## About this task
Restate word for word all of the lines below, with each image left out.

## Data provided

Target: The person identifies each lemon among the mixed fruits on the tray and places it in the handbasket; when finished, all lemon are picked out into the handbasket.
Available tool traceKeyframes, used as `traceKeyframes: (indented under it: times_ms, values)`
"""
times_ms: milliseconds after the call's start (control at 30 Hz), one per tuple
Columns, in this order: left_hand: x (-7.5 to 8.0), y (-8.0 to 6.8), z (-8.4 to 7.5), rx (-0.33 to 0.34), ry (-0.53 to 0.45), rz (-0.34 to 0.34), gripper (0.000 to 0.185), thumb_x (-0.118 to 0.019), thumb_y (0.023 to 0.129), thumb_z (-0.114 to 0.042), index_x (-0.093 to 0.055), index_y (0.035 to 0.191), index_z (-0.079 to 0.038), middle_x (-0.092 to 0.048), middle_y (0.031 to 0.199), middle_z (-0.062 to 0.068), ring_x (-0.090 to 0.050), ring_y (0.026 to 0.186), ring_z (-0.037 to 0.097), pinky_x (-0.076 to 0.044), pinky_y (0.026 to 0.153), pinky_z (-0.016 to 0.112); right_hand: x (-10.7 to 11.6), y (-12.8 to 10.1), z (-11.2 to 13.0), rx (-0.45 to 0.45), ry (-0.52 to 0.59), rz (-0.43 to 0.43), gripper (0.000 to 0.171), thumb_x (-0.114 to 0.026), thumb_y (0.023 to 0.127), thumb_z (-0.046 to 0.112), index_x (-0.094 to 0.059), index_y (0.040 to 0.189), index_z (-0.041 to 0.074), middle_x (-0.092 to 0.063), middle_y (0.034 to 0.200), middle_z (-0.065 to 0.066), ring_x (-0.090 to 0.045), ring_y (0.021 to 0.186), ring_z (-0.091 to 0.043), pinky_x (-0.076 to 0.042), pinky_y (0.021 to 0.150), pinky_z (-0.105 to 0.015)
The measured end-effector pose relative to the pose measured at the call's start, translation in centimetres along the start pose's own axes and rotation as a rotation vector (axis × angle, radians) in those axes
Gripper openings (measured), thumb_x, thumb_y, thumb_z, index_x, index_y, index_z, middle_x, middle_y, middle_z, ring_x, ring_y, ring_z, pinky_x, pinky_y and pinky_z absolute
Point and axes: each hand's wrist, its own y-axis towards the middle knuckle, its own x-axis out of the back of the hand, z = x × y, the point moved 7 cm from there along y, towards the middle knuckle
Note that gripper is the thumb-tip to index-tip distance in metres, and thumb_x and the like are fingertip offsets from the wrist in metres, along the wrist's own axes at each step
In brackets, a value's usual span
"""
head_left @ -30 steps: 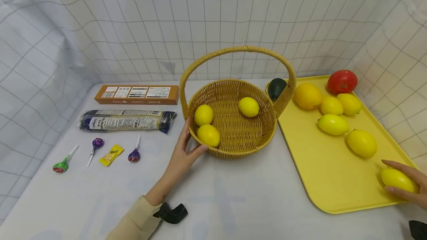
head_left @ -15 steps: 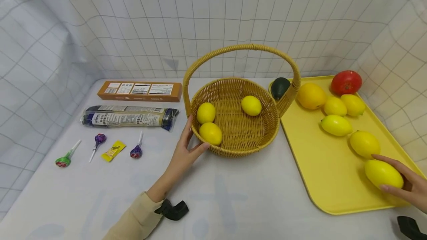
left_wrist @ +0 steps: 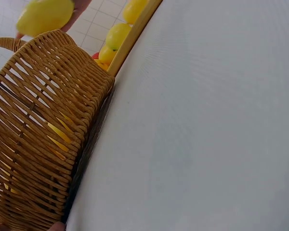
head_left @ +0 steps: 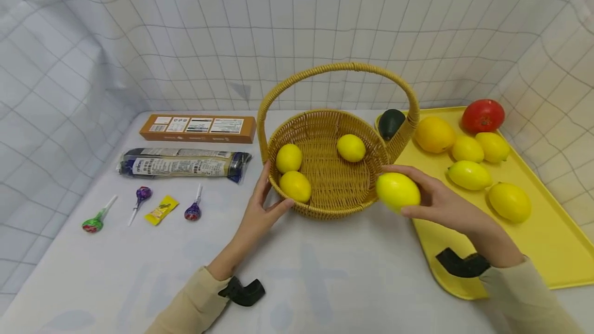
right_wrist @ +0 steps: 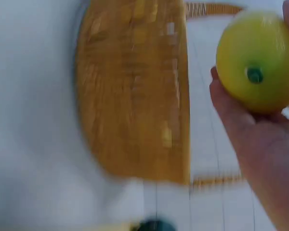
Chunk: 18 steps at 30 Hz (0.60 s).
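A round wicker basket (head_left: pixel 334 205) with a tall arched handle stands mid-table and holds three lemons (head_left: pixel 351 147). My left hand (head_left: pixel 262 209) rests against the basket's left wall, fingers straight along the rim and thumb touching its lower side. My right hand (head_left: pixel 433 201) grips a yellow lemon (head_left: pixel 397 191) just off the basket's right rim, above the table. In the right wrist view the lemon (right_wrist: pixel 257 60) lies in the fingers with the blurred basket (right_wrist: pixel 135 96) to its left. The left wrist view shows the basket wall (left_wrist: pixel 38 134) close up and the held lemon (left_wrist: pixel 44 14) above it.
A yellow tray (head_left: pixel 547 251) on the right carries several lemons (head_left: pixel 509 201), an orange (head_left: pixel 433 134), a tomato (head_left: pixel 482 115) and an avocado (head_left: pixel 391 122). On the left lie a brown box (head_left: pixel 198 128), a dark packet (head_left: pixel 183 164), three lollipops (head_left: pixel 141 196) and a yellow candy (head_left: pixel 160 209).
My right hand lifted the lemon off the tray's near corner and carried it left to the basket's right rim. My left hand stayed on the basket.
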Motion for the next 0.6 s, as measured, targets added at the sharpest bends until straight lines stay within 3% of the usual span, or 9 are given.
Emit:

## Exercise answer
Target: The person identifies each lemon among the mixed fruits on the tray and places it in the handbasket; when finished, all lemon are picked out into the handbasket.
Available tool traceKeyframes, used as `traceKeyframes: (indented under it: times_ms, values)`
"""
times_ms: milliseconds after the call's start (control at 30 Hz), one per tuple
Columns, in this order: left_hand: x (-7.5 to 8.0), y (-8.0 to 6.8), z (-8.4 to 7.5), rx (-0.33 to 0.34), ry (-0.53 to 0.45), rz (-0.34 to 0.34), gripper (0.000 to 0.185), thumb_x (-0.118 to 0.019), thumb_y (0.023 to 0.129), thumb_z (-0.114 to 0.042), index_x (-0.093 to 0.055), index_y (0.035 to 0.191), index_z (-0.079 to 0.038), middle_x (-0.092 to 0.048), middle_y (0.031 to 0.199), middle_z (-0.062 to 0.068), ring_x (-0.090 to 0.050), ring_y (0.026 to 0.186), ring_z (-0.037 to 0.097), pinky_x (-0.076 to 0.044), pinky_y (0.026 to 0.153), pinky_z (-0.016 to 0.112); right_hand: x (-10.7 to 11.6), y (-12.8 to 10.1), z (-11.2 to 13.0), rx (-0.45 to 0.45), ry (-0.52 to 0.59), rz (-0.43 to 0.43), gripper (0.000 to 0.171), thumb_x (-0.114 to 0.026), thumb_y (0.023 to 0.127), thumb_z (-0.046 to 0.112), index_x (-0.094 to 0.059), index_y (0.040 to 0.189), index_z (-0.041 to 0.074), middle_x (-0.092 to 0.063), middle_y (0.034 to 0.200), middle_z (-0.065 to 0.066), ring_x (-0.090 to 0.045), ring_y (0.021 to 0.186), ring_z (-0.091 to 0.043), pinky_x (-0.076 to 0.042), pinky_y (0.021 to 0.150), pinky_z (-0.105 to 0.015)
The measured end-effector pose relative to the pose measured at the call's start, translation in centimetres along the start pose's own axes and rotation as a rotation vector (axis × angle, radians) in those axes
Gripper openings (measured), thumb_x, thumb_y, thumb_z, index_x, index_y, index_z, middle_x, middle_y, middle_z, ring_x, ring_y, ring_z, pinky_x, pinky_y and pinky_z absolute
Point and axes: each hand's wrist, its own y-axis towards the middle knuckle, its own x-axis out of the back of the hand, z = x × y, the point moved 7 cm from there along y, towards the middle knuckle
Note that gripper is the thumb-tip to index-tip distance in metres, and thumb_x and the like are fingertip offsets from the wrist in metres, along the wrist's own axes at each step
In brackets, a value's usual span
"""
head_left @ -30 steps: 
head_left @ -15 steps: 
left_wrist @ +0 steps: 
head_left @ +0 steps: 
right_wrist @ +0 steps: 
Chunk: 18 steps at 30 Hz (0.60 s).
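A round wicker basket (head_left: pixel 334 205) with a tall arched handle stands mid-table and holds three lemons (head_left: pixel 351 147). My left hand (head_left: pixel 262 209) rests against the basket's left wall, fingers straight along the rim and thumb touching its lower side. My right hand (head_left: pixel 433 201) grips a yellow lemon (head_left: pixel 397 191) just off the basket's right rim, above the table. In the right wrist view the lemon (right_wrist: pixel 257 60) lies in the fingers with the blurred basket (right_wrist: pixel 135 96) to its left. The left wrist view shows the basket wall (left_wrist: pixel 38 134) close up and the held lemon (left_wrist: pixel 44 14) above it.
A yellow tray (head_left: pixel 547 251) on the right carries several lemons (head_left: pixel 509 201), an orange (head_left: pixel 433 134), a tomato (head_left: pixel 482 115) and an avocado (head_left: pixel 391 122). On the left lie a brown box (head_left: pixel 198 128), a dark packet (head_left: pixel 183 164), three lollipops (head_left: pixel 141 196) and a yellow candy (head_left: pixel 160 209).
My right hand lifted the lemon off the tray's near corner and carried it left to the basket's right rim. My left hand stayed on the basket.
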Motion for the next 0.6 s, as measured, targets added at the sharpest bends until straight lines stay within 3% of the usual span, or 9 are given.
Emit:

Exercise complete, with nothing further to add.